Pensions Minister defends reserve power; industry accused of 'failure of fiduciary duty'

Pensions Minister, Torsten Bell, has stood firm amid continued concerns surrounding the government’s proposed reserve asset allocation power, arguing that the pensions industry has a collective action problem, which has caused a "failure of fiduciary duty".

During yesterday's (2 September) Pension Schemes Bill Committee hearing, Pensions Management Institute chief of strategy, Helen Forrest Hall, and Society of Pensions Professionals (SPP) president, Sophia Singleton, said that whilst they supported the principles behind the bill, there are still concerns around the reserve power.

The SPP and PMI had also joined a number of industry organisations in calling for the government to address concerns around this proposal ahead of the committee hearings, with industry experts stressing the need for change, including Bank of England governor Andrew Bailey, who cautioned that such an intervention would not be appropriate.

“I do not think we should be interfering with the market; I think it needs to be a free market and, as trustees of pension schemes, we need to be exercising fiduciary duty to choose the right investments for our members and to give the returns,” Singleton said.

However, Bell stood firm on his side, asking both Singleton and Forrest Hall to “reflect on the internal consistency of some of what you have said”.

“Implicit in what you are saying is that pension schemes should have been investing in a wider range of private assets over the course of the past 10 years, and that that is what they should want to be doing in future - so in some ways [the industry has] not been living up to their fiduciary duties in the past, and we are now making changes to do that,” he stated.

“Given that that is the logic, the question is why that has not happened. If you go and ask actual pension providers why that has not happened, they will tell you they have a collective action problem and an industry focused exclusively on cost and not on returns, and that they struggle to deliver against that."

Bell also hit back at claims over a lack of clarity, arguing that the Mansion House Accord provides clarity about the objectives to both industry and savers themselves.

He also pointed out that, when it comes to savers’ interests, the bill includes a carve-out for trustees to say if this isn’t in members’ interests and opt against it.

”Reflect a bit on the consistency of the argument you have made about the real progress you want to see on investment in a wider range of assets....and the changes in the bill," he stated.

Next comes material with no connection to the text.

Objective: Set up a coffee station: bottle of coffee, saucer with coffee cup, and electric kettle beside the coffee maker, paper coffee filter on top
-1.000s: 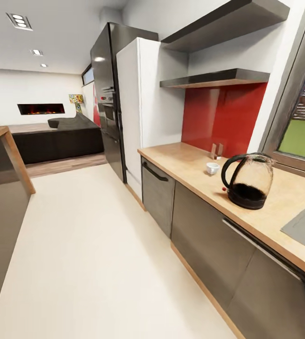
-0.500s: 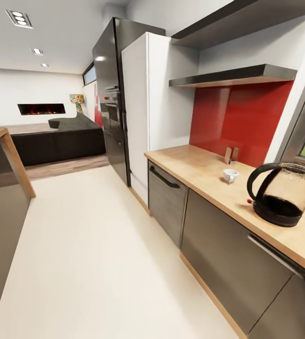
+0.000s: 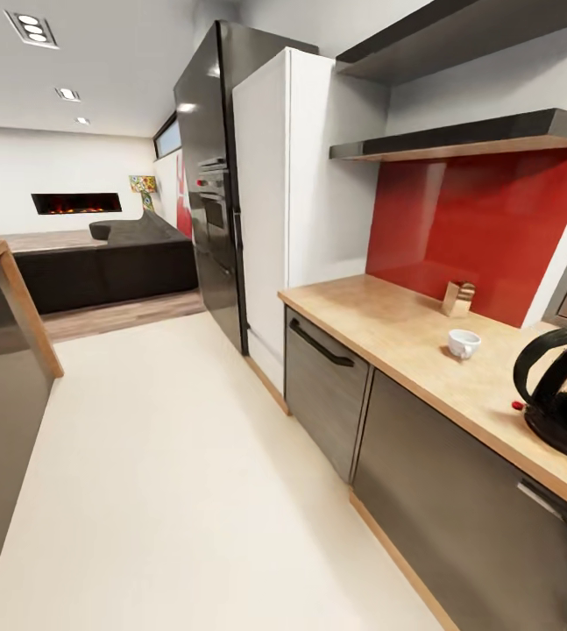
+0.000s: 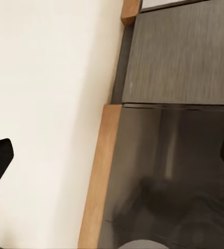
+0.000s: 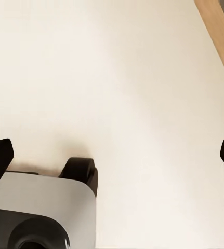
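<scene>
Panning left, the head view pushes electric kettle (image 3: 566, 399) (partly cropped) and coffee cup (image 3: 464, 343) rightward; both grippers' fingers spread wide.

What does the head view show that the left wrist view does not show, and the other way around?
The head view has the wooden countertop with the white coffee cup, the black electric kettle at the picture's right edge, a small brown container by the red backsplash, two wall shelves, and the tall fridge.

The left wrist view has the left gripper, fingers wide apart, pointing down.

Both have the pale floor and grey cabinet fronts with their wooden base strip.
</scene>
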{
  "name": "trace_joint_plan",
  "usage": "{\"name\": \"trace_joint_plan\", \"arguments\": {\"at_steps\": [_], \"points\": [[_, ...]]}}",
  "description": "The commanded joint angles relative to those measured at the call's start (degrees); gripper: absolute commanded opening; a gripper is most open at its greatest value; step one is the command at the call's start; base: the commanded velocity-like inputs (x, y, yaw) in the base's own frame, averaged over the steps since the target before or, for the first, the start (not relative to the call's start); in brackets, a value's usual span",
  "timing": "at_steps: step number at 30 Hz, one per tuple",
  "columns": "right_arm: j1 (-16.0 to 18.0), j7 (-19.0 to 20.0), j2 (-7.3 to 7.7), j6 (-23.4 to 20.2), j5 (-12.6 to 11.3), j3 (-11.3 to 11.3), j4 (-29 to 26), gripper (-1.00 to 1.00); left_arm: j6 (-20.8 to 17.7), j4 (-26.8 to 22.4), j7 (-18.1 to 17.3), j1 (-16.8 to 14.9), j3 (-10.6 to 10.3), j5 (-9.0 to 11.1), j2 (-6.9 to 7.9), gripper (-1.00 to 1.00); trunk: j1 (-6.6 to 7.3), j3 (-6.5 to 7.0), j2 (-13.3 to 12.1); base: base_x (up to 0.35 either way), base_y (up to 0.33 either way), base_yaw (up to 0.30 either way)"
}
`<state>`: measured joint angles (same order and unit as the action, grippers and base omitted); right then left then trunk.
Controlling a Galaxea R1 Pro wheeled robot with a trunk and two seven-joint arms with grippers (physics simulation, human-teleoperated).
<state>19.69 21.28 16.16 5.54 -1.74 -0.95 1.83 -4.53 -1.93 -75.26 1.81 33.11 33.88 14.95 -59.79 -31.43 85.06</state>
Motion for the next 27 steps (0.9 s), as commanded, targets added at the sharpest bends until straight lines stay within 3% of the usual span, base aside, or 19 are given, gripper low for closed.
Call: {"name": "trace_joint_plan", "arguments": {"at_steps": [1, 14, 27], "points": [[0.1, 0.2, 0.01, 0.3, -0.2, -0.1, 0.2, 1.00, -0.5, -0.1, -0.1, 0.0, -0.5, 0.6, -0.01, 1.00, -0.03, -0.04, 0.0, 0.325, 0.026, 0.000], [0.1, 0.2, 0.01, 0.4, -0.2, -0.1, 0.2, 1.00, -0.5, -0.1, -0.1, 0.0, -0.4, 0.6, -0.01, 1.00, -0.03, -0.04, 0.0, 0.328, 0.015, 0.000], [0.1, 0.2, 0.01, 0.3, -0.2, -0.1, 0.2, 1.00, -0.5, -0.1, -0.1, 0.0, -0.4, 0.6, -0.01, 1.00, -0.03, -0.04, 0.0, 0.314, 0.158, 0.000]]}}
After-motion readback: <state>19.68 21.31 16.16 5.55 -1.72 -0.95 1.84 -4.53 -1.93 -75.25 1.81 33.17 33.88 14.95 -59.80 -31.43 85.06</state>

Whilst Singleton clarified that the defined contribution (DC) space is "not a mature industry", explaining that operational barriers such as cost have been a historical issue, Bell again disagreed, arguing that "this is not the view of the whole industry, which points to the collective action problem of an exclusive focus on cost".

Singleton acknowledged that "we have said that we need to move the focus from cost to value, and we are seeing that very much come through in the culture within the industry, to be focusing on value".

"The market is moving, going, and will get there," she said, clarifying that "what we are saying is the mandation power is not needed to achieve that, because we are, with your help, getting to the right place".

However, Bell again disagreed, arguing that when you look at the actual history of what has happened, you can see that it is "definitely a failure of fiduciary duty over the past 10 years not ot have made more progress".

"The industry committed to private assets under the previous government, and it is failing to deliver on that because of collective action challenges," he stated. "You have to face up to this at the level of the sector as a whole; I am afraid you are giving answers that are very happy with the status quo, the way you are describing it."

Bell echoed this when asked further about the power by Shadow Economic Secretary, Mark Garnier, who highlighted concerns over whether the inclusion of the power could cause "perverse outcomes in investment management behaviour" purely because it exists, even if it is never used.

Commenting in response, Bell stated: "When you speak to the industry, particularly in private, it is very clear that there is a risk of a collective action problem.

"Under previous Conservative Chancellors, the industry signed up to commitments that it has not been delivering.

"Why has it not been delivering? Because of the collective action problem, because of the risk of being undercut by somebody else who is not making that change, because of the nature of a market that is too focused on cost and not focused enough on returns.

"It is easy to join people in being anxious, but we have to ask ourselves something. There is a reason why the first Mansion House Compact was not delivered.

"Do we want to be here in 15 years saying, “Actually, we all signed up to it and said it needed to happen, but it hasn’t”? No—I am not prepared to do that.

"Change is going to come. Everybody says that change needs to come because it is in members’ interests. All the reserve power does is to say that it is going to happen."

Similar tensions were also seen earlier in the day, as Bell also made comments disagreeing with the idea that mandation is at the "centre" of the bill.

“There is one backstop power and there are a lot of clauses,” he stated, arguing that in reality this provides a comply or explain power, particularly given the carve-out.